#### DATASET RECORDS

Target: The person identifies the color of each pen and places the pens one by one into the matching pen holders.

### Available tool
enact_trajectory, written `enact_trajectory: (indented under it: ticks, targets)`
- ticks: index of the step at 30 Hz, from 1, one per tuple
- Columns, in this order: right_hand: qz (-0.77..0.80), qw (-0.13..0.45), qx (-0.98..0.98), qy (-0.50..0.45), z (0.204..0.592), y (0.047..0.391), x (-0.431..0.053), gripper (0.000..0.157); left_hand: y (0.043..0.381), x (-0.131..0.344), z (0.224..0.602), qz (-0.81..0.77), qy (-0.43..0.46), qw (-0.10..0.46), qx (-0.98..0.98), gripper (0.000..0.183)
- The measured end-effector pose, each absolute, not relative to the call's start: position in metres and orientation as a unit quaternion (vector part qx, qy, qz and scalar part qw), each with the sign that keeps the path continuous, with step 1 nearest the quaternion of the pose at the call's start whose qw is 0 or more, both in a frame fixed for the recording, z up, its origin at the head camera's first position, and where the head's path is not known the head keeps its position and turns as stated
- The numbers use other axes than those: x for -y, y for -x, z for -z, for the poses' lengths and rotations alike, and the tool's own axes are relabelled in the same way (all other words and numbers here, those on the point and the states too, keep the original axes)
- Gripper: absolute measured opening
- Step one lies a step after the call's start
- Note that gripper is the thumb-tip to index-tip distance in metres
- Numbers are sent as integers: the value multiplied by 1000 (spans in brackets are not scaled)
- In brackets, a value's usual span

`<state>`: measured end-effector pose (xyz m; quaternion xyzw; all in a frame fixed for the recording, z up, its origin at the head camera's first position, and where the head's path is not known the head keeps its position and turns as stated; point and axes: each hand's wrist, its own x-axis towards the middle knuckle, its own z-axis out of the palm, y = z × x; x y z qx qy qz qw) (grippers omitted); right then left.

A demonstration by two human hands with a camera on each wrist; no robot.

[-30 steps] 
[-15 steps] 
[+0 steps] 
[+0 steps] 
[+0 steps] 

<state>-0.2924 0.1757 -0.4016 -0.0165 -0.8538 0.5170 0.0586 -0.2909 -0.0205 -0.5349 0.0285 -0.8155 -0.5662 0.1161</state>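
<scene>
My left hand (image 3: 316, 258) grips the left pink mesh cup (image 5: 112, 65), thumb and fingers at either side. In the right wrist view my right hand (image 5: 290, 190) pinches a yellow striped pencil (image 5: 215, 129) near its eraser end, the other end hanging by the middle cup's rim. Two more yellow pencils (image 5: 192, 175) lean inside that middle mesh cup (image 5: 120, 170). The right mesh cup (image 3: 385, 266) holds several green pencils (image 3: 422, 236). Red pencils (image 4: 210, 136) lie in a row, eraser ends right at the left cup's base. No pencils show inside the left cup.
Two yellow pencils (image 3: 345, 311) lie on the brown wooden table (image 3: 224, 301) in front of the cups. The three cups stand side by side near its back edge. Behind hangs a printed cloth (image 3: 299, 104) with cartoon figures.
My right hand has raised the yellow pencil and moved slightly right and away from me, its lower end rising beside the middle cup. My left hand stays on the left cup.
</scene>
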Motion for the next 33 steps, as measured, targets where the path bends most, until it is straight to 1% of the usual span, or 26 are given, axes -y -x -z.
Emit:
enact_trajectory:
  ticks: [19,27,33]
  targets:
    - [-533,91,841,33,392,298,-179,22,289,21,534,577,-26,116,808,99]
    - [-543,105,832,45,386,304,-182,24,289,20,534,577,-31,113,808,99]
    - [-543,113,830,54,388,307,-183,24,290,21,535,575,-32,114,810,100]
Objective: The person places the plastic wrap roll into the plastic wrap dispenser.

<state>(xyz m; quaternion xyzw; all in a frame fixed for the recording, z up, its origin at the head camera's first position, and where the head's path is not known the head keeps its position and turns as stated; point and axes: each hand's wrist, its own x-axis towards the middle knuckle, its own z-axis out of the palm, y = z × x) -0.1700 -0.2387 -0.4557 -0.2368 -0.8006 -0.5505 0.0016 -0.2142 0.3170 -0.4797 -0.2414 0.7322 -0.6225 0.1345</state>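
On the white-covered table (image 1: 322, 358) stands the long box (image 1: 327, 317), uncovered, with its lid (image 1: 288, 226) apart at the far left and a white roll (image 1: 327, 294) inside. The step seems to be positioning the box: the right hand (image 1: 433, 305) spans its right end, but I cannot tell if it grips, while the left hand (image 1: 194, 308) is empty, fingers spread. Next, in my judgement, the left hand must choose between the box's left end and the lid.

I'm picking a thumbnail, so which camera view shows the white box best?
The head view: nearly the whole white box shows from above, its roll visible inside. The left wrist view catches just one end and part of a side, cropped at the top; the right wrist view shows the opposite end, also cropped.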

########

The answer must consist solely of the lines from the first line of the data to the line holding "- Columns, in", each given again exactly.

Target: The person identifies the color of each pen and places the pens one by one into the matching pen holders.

### Available tool
enact_trajectory, written `enact_trajectory: (indented under it: ticks, targets)`
- ticks: index of the step at 30 Hz, from 1, one per tuple
- Columns, in this order: right_hand: qz (-0.77..0.80), qw (-0.13..0.45), qx (-0.98..0.98), qy (-0.50..0.45), z (0.204..0.592), y (0.047..0.391), x (-0.431..0.053), gripper (0.000..0.157); left_hand: y (0.043..0.381), x (-0.131..0.344), z (0.224..0.602), qz (-0.81..0.77), qy (-0.43..0.46), qw (-0.10..0.46), qx (-0.98..0.98), gripper (0.000..0.183)

Nothing further remains to be added to the answer.